I take the envelope. “What kind of documents?”

“Loan documents. Sorry, I know it’s a little awkward, but I wanted to bring it to your attention now. Before you start making any decisions about—you know.” He waves a vague hand to the room around us. “Disposition of assets and everything.”

“I don’t think my father really had much in the way of assets to dispose of.”

“No. No, he did not. Great man, your father, by the way. One of the best. Loved hearing his stories at the Club. He and my dad, they used to really go at it. Good times. But here’s the deal, Lucy.”

He glances again at the slice of study visible through the archway. Twists his ring—not the signet on his right hand, but the gold wedding band on his left.

I turn the envelope over. On the back, someone’s written in black Sharpie, all caps—COOPER LOANS. “Let me make it easier for you, Topher. I’m going to take a wild guess here. Your father was the one who loaned my dad the money, and not the other way around?”

He smiles with relief. “You got it. Quite a lot of money, I’m afraid, which is why I wanted to bring it to your attention earlier instead of later. So you’re aware of the situation. The, um. The urgency of the situation.”

“How much, Topher.”

Topher sticks his hands into the pockets of his mint-green chino shorts with the nine-inch inseams and says, “Two point two.”

“Two point two million?”

“When you add the individual loans all together, plus accrued interest.”

I feel a strong urge to grab the back of the sofa, which I resist.

Topher nods at the envelope in my hands. “It’s all in there. I added a handy little spreadsheet, to kind of lay out the math for you? Principal plus interest, compounded over twelve years.”

“Wow. I can’t even imagine what he spent it on.”

“I’m guessing real estate taxes? That kind of thing?

The principal wasn’t as much as you think.

A few hundred thousand. It’s just that he couldn’t pay any of it off, so he kept accruing interest, and my dad kept loaning him more, couldn’t say no to an old friend, you know how it is…

” Topher shakes his head in sorrow. “Anyway. You don’t have to pay it all back right away.

We can discuss when you’ve had a little time to grieve. ”

“Actually, Topher. Let’s discuss this now. Because I’m going to be frank with you. I don’t have your two million dollars. I don’t even have the point two.”
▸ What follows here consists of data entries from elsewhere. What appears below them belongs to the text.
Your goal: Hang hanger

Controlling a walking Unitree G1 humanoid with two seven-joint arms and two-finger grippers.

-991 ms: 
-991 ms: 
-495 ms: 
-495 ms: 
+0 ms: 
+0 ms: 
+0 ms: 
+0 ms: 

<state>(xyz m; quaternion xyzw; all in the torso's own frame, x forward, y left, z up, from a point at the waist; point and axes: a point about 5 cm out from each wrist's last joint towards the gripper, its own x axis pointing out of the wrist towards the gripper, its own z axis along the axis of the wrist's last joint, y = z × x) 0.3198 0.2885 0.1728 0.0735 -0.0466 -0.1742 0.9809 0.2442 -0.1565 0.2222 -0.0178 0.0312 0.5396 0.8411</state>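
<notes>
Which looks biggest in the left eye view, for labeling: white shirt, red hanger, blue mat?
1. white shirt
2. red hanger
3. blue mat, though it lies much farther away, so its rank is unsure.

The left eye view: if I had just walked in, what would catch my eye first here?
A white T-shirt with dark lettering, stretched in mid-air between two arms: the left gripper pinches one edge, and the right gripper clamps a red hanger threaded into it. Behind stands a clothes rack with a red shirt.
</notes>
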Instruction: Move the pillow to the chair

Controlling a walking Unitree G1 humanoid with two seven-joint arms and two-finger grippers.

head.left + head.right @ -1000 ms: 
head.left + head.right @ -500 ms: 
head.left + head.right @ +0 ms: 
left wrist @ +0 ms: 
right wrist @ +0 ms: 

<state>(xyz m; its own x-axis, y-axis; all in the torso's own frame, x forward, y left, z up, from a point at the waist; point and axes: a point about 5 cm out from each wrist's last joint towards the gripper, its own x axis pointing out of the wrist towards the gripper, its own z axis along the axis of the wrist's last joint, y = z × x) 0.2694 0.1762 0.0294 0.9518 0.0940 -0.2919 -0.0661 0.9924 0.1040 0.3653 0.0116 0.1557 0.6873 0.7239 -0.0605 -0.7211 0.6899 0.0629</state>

“And you don’t have anyone you can borrow the money from? Your mother, maybe?” He smiles hopefully, the asshole. He knows all about my mother, I bet. Everyone on the island knows. The husband and the ex-husbands and their total net worth.

“I’m afraid that’s out of the question, Topher,” I tell him.

“I see. Right. Well, like I said, we don’t need to discuss this now.

” He twists his wrist to check his smartwatch.

“Just—if I may. Plant a little seed before I go. And again, you know, this is all between friends. Last thing I want is any hard feelings taking place, here. That’s not what we’re all about, here on Winthrop. ”

“Oh, of course. Plant away.”

“So, here’s the deal. From what I can tell, the initial loan was probably considered a one-off, between friends. Kind of a handshake deal. They trusted each other. But when your dad needed a little more, my dad wanted some security. Obviously. Not that he didn’t trust your dad—”

“Topher,” I say, “he absolutely should not have trusted my dad to repay anything. Not that my dad didn’t intend to pay him back.

You know, someday. But he was a fantasist. That day was never going to come.

He was never going to have the money to pay back your dad.

I say that with love, obviously. But let’s be honest.”

“Yes. True. Which is why…” Topher takes a deep breath and raises his gaze to the magnificently coffered ceiling, stained a delicate tea brown. “Which is why the remaining loans were secured on this property.”